[[ Data extracts, beginning ]]
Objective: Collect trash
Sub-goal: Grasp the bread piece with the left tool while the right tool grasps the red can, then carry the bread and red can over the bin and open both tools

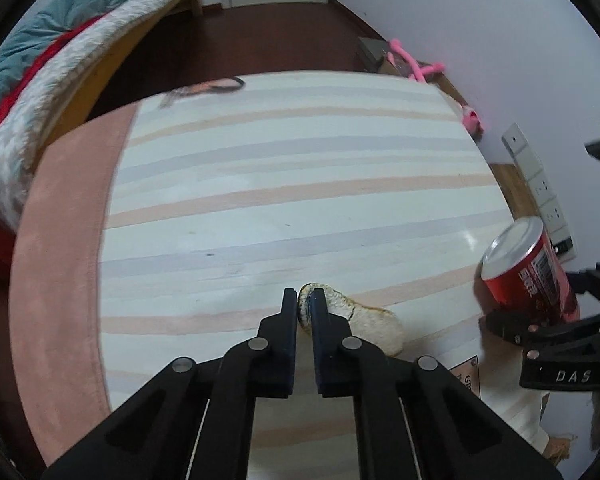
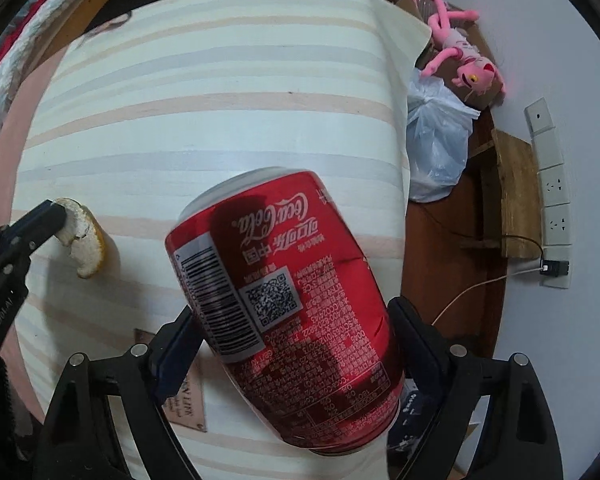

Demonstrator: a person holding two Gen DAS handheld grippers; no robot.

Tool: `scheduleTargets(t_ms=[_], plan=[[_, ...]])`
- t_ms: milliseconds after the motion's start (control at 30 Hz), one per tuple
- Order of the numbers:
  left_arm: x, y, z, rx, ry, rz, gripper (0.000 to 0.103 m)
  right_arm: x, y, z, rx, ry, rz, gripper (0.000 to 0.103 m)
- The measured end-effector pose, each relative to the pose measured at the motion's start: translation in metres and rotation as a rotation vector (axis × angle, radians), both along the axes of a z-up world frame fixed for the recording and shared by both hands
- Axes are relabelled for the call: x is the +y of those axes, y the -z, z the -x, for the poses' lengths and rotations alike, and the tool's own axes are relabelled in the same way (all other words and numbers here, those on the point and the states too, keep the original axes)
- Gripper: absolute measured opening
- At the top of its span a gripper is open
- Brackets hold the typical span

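Note:
My left gripper (image 1: 304,304) is shut on a piece of orange peel (image 1: 364,324), pinching its near end a little above the striped tablecloth (image 1: 284,184). The peel (image 2: 86,240) and the left gripper (image 2: 40,216) also show at the left of the right wrist view. My right gripper (image 2: 296,336) is shut on a red Coca-Cola can (image 2: 292,292), held tilted with its label upside down. The can (image 1: 528,268) and the right gripper (image 1: 540,328) show at the right edge of the left wrist view.
A striped tablecloth (image 2: 204,92) covers the table, with a pink border (image 1: 64,240) at the left. A bed (image 1: 60,48) stands far left. A white plastic bag (image 2: 436,148), a pink plush toy (image 2: 460,52), a cardboard box (image 2: 412,4) and wall sockets (image 2: 552,188) lie to the right.

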State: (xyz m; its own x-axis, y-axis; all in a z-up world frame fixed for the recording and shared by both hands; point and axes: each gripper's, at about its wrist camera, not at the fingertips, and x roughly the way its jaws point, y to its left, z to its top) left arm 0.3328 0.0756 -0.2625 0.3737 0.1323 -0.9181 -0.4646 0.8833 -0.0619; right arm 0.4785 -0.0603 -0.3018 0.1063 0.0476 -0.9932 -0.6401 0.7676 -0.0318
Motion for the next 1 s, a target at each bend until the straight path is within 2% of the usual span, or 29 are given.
scheduleTargets(t_ms=[300,433,633,867,1000], plan=[[0.026,-0.069,0.072,-0.118,-0.088,-0.106,0.003,0.009,-0.051,0.058,-0.107,0.011,-0.134,0.090],[0.040,-0.103,0.115,-0.171,-0.140,-0.160,0.003,0.026,-0.088,0.105,-0.143,-0.005,-0.214,0.090],[0.070,-0.145,0.197,-0.215,-0.225,-0.216,0.003,0.060,-0.130,0.180,-0.137,-0.063,-0.330,0.090],[0.107,-0.166,0.298,-0.214,-0.342,-0.283,0.003,0.116,-0.156,0.274,-0.091,-0.170,-0.423,0.089],[0.136,-0.167,0.352,-0.203,-0.420,-0.288,0.003,0.157,-0.161,0.331,-0.050,-0.230,-0.460,0.089]])
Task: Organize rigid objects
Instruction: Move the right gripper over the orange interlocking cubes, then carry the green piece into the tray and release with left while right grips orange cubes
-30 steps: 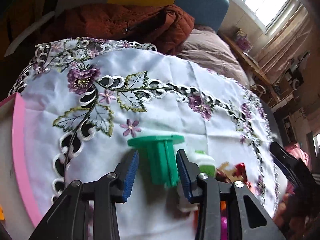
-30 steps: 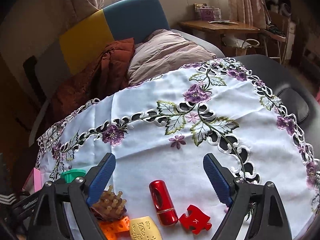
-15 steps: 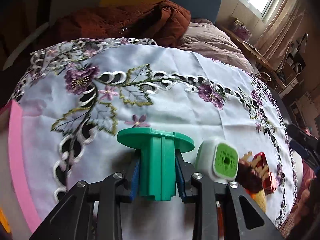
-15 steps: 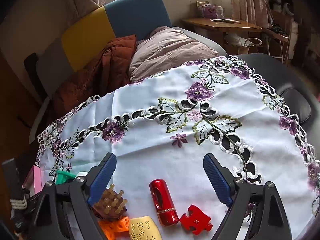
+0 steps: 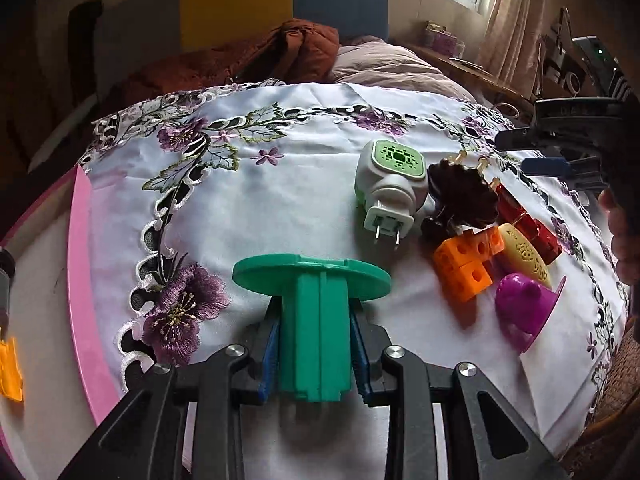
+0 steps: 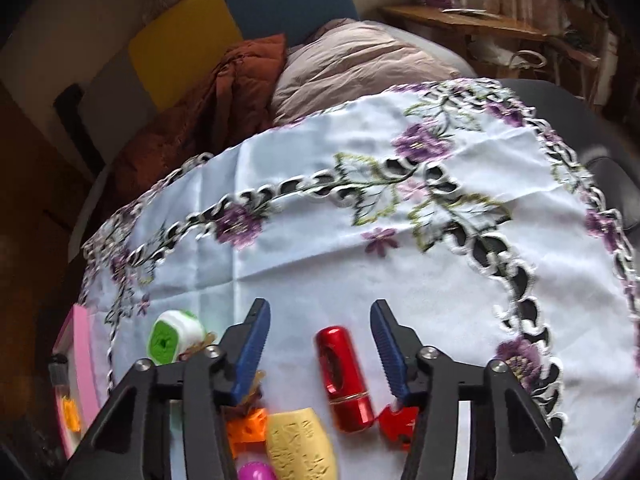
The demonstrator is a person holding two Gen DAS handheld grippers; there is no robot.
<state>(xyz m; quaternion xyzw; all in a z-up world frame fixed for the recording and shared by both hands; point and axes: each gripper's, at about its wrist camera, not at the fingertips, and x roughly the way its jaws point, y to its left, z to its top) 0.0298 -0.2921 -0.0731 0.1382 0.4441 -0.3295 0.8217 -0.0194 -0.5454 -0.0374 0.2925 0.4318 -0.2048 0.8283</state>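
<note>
Left gripper: blue-padded fingers clamped on green flanged spool, flange forward | table: white embroidered tablecloth | right of spool: white-green plug-in device, brown comb, orange blocks, yellow piece, red cylinder, purple cup clustered | left edge: pink tray | far right: right gripper

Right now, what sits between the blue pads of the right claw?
The red cylinder lies on the cloth between the open right claw pads, touching neither; the right wrist view shows it.
</note>
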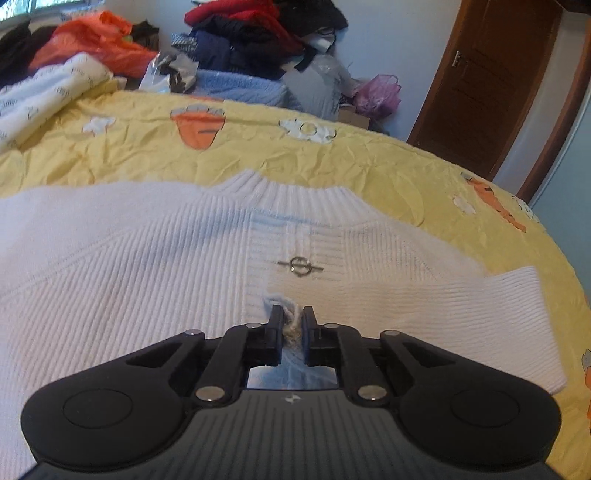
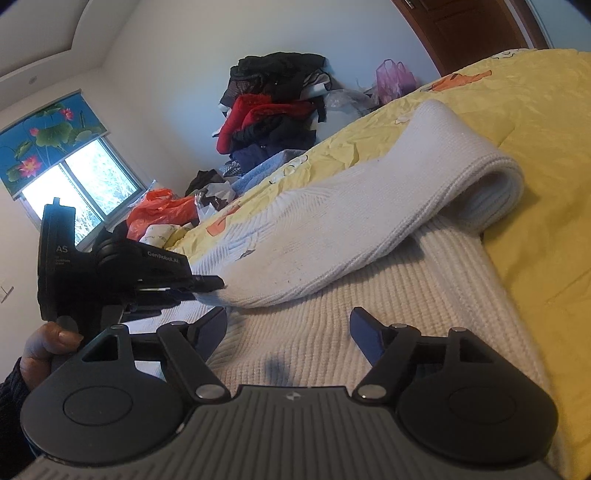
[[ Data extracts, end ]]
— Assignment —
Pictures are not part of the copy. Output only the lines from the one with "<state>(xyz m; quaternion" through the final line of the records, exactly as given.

— Final answer —
<state>(xyz m; quaternion xyzw; all in a z-up world frame fixed for the recording and shared by both hands; point and axes: each gripper's, at about its wrist camera, not at the fingertips, and x roughly the way its jaws point, y to its left, z to its top) 0.0298 -0.2921 -0.0731 0.1382 0.4441 -0.3295 0.8217 -0.0194 -0.5454 -0.0374 0.2925 0.4318 -0.2048 0.8283</state>
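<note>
Left gripper: blue-padded fingers clamped on green flanged spool, flange forward | table: white embroidered tablecloth | right of spool: white-green plug-in device, brown comb, orange blocks, yellow piece, red cylinder, purple cup clustered | left edge: pink tray | far right: right gripper

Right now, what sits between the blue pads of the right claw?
The red cylinder lies on the cloth between the open right claw pads, touching neither; the right wrist view shows it.
</note>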

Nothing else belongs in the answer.